Crossfit and Endurance.

Today’s workout was pretty great. Every Tuesday & Thursday I do a morning (5:45am) E3 CrossFit Endurance class at the gym down the road. My commute to the gym is maybe 2 minutes at the most. Perfect! E3 workouts focus on increasing intensity rather than volume of training.

I first started CrossFit in November 2008 in Kenora with Dave & Dave at the Dojo. I instantly fell in love with these workouts. Never had I ever worked out so hard in my life – I always left feeling really strong! Over the next few years, I made a point of training 3 x week (but took the odd break here and there for travel & back-to-school). The results showed and my running IMPROVED! Once I started adding CrossFit into my training schedule my typical ‘running injuries’ disappeared – no more shin splints!

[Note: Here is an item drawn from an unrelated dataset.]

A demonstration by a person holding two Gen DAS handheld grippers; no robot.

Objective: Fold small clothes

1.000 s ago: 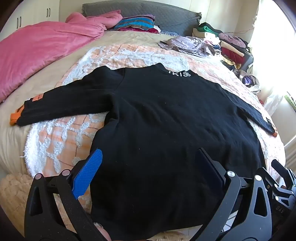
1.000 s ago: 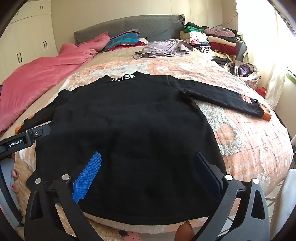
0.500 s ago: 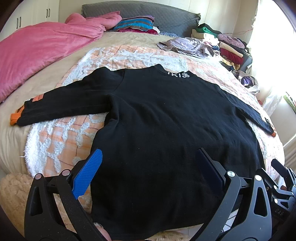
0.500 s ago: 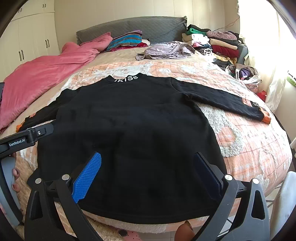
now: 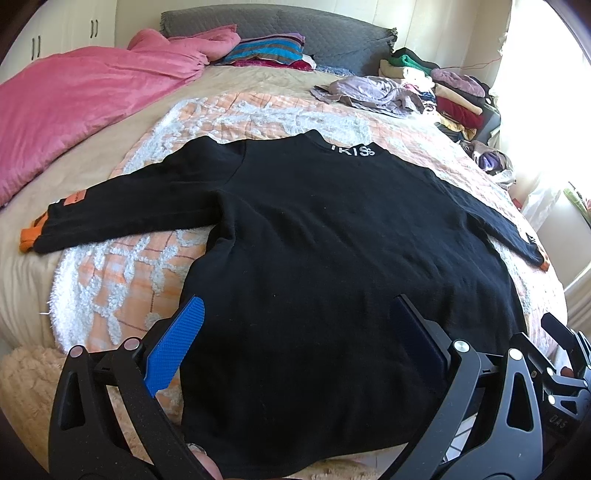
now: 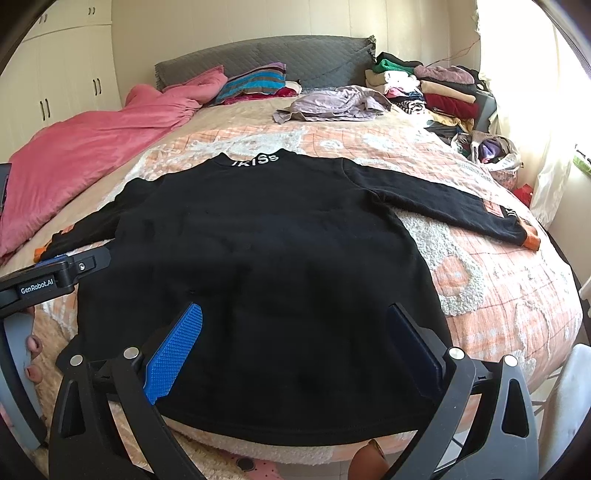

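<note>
A black long-sleeved sweater (image 5: pixel 325 243) (image 6: pixel 266 236) lies flat on the bed, collar with white letters away from me, both sleeves spread out sideways with orange cuffs (image 5: pixel 27 236) (image 6: pixel 532 242). My left gripper (image 5: pixel 295 332) hovers open above the hem's left part, blue pads (image 5: pixel 175 347) wide apart, holding nothing. My right gripper (image 6: pixel 295 336) hangs open over the hem's right part. In the right wrist view the left gripper's body (image 6: pixel 48 280) shows at the left edge.
A pink duvet (image 5: pixel 74 103) covers the bed's left side. Striped folded clothes (image 6: pixel 255 83) lie by the grey headboard (image 5: pixel 295 29). A crumpled lilac garment (image 6: pixel 332 105) and stacked clothes (image 6: pixel 436 85) sit at the far right. The peach patterned blanket (image 6: pixel 498 295) lies under the sweater.
Both grippers have drawn slightly back and up from the sweater; they stay open. The sweater has not moved.
</note>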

I also started running FASTER! My 5km was down around 23minutes (which was a big improvement seeing as prior to CrossFit I was happy with 27minutes).

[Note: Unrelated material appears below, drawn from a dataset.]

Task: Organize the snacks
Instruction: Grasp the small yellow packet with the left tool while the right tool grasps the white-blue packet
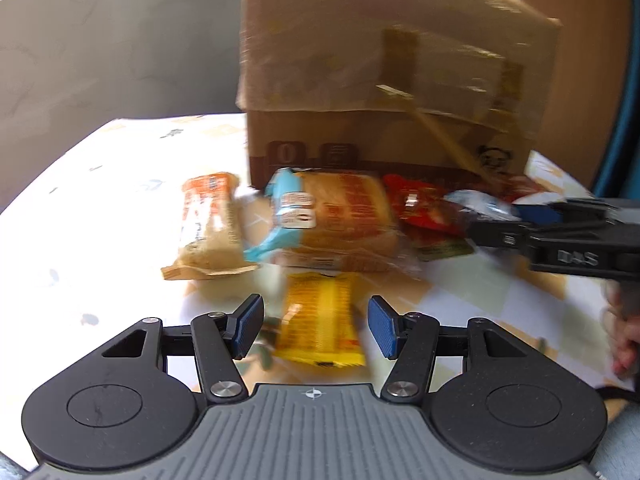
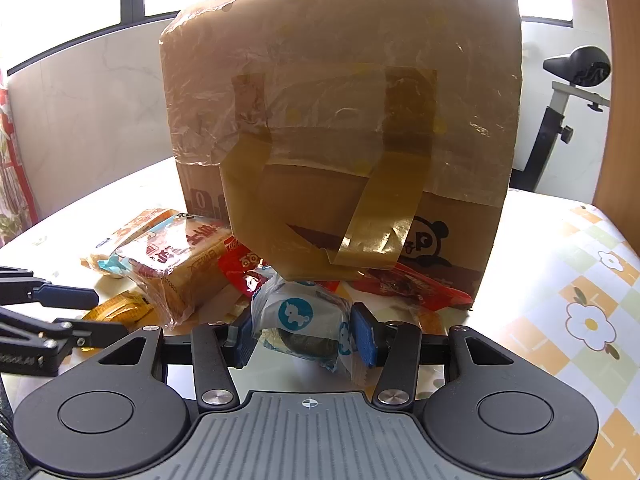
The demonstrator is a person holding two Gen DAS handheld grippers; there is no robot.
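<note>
My left gripper (image 1: 316, 328) is open just above the table, and a yellow snack packet (image 1: 318, 304) lies flat between its blue pads without touching them. Beyond it a beige-and-orange bar (image 1: 212, 224), a wrapped bread loaf (image 1: 340, 216) and a red packet (image 1: 420, 208) lie against a taped cardboard box (image 1: 380, 80). My right gripper (image 2: 304, 338) is shut on a white-and-blue packet with a unicorn logo (image 2: 298, 312), held in front of the box (image 2: 340, 120). The right wrist view also shows the left gripper (image 2: 96, 312) at the left over the yellow packet (image 2: 120, 308).
The table wears a cloth with a flower-and-check pattern (image 2: 560, 280). A white wall and windows stand behind the box, and an exercise bike (image 2: 576, 92) is at the back right. A hand (image 1: 628, 340) holds the right gripper's handle.
</note>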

When I moved to Whitehorse, my first plan of action was to find a CrossFit gym. It took me a couple of months, but in April 2012 I joined CrossFit Whitehorse at Peak Fitness. I continued with 3 x week (M-W-F) and as always, saw my running improve immediately. Workouts were awesome, I met some great new CrossFitters, and had a really fantastic coach (Hi Ashten!). In the fall, the gym started to offer E3 classes. I had just ran the Victoria Marathon, and was looking for something new to replace some of my runs. So I joined E3 and really loved the format of the workout. In fact, I actually preferred E3 to the CrossFit workouts as I felt that we were always finding our 1 max rep for different lifts (don’t get me wrong, I like lifting… but I prefer an AMRAP!). CrossFit just wasn’t giving me the workout I wanted and needed.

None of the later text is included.